On the Raspberry Pi, I am using the new libcamera suite to interact with the camera; more specifically, the libcamera-vid application. The old tools raspistill, raspivid, etc. are now deprecated with the new Raspbian OS based on Bullseye.

As the raspberry Pi is running on WLAN for this use case, the connection is a limiting factor for video streaming. I tested it with iperf3 and got 30Mbps on a TCP test, with 1-3% of packet loss on the UDP tests. This means that I couldn't use any lossless compression or even MJPEG (at least not for high resolutions and framerates), so I need to encode the video to h264 directly on the Pi. The Raspberry Pi 3B has dedicated video encoding hardware, which allows for encoding at least 1080p30 video (see here Note: this is actually the specification for the 3B+, but it is identical to the 3B except for higher CPU clocks. Actually, all Pis before the 4 share the same video processor, the Broadcom VideoCore IV according to the documentation). Conveniently, the libcamera-vid application can use this encoder to produce h264 directly.

Currently, I want to use the video stream in two ways:

In the future, it may be interesting to analyze the video to integrate additional features, for example:

For these reasons, I decided that I would stream the video to my home server, which could then do further processing and HLS serving, so that the load on the Pi is as low as possible.

Raspberry Pi Camera stream

Since I want to be able to capture video at night, I ordered a night vision variant of the original Raspberry Pi Camera based on the OV5647 sensor. The only difference to the original camera module is the lack of an IR filter, which allows the camera to see at night with the help of two infrared LEDs. This night vision ability comes with an important drawback though: The camera cannot differentiate IR light from visible red light without the IR filter, so the image loses a lot of color accuracy. With regular color settings, the whole image has a strong pinkish-red hue. This can be corrected with special color tuning so that white looks relatively normal, but there is still almost no saturation to the image (it is almost grayscale). In the future, I might experiment with a dual-camera system to capture color-accurate video at daytime and switch to the IR view at night.

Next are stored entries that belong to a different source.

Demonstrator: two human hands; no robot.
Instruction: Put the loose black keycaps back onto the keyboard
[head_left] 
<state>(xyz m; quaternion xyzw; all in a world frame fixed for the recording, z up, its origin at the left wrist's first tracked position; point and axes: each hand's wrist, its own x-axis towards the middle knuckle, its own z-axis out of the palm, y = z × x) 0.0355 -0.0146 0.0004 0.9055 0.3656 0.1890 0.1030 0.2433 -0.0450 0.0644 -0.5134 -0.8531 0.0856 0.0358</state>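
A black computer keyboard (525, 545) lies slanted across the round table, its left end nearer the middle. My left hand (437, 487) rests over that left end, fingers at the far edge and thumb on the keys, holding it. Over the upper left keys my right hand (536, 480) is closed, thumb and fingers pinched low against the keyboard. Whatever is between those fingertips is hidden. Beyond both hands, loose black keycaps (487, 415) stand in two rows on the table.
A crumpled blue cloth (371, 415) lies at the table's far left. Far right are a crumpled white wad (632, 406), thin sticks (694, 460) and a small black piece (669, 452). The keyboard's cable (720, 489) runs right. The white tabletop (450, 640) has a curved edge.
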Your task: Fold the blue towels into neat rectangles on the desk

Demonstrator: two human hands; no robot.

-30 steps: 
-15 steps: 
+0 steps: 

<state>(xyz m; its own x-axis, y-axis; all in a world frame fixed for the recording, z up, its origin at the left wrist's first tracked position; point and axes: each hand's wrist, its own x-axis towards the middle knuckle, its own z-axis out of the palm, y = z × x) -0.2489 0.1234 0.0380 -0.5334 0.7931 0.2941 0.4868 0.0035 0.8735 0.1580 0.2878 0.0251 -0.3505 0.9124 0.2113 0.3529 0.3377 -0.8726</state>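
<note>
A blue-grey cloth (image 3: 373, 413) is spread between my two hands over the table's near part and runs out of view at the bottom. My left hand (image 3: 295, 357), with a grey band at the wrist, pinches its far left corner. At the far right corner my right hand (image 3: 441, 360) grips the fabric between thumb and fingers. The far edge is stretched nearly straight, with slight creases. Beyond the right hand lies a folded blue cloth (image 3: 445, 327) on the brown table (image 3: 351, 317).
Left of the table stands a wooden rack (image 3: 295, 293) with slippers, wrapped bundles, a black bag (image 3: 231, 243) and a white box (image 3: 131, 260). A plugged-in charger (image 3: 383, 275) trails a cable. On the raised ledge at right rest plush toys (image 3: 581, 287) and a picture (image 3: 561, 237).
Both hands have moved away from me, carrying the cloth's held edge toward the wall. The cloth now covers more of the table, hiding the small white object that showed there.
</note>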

With the command libcamera-hello --list-cameras, we can see the different camera modes:

localadmin@raspberrypi:~ $ sudo libcamera-vid --list-cameras
Available cameras
-----------------
0 : ov5647 [2592x1944] (/base/soc/i2c0mux/i2c@1/ov5647@36)
    Modes: 'SGBRG10_CSI2P' : 640x480 [58.92 fps - (16, 0)/2560x1920 crop]
                             1296x972 [43.25 fps - (0, 0)/2592x1944 crop]
                             1920x1080 [30.62 fps - (348, 434)/1928x1080 crop]
                             2592x1944 [15.63 fps - (0, 0)/2592x1944 crop]

Be aware that the results are wrong if a libcamera application is currently running. Of these modes, I decided to use the 1296x972 mode, which covers the whole sensor area and uses pixel binning to give a half-resolution image. I tried using the 1920x1080 mode as well, which uses a cropped view of the full-resolution sensor image, but the percieved resolution was the same due to image noise and H264 encoding.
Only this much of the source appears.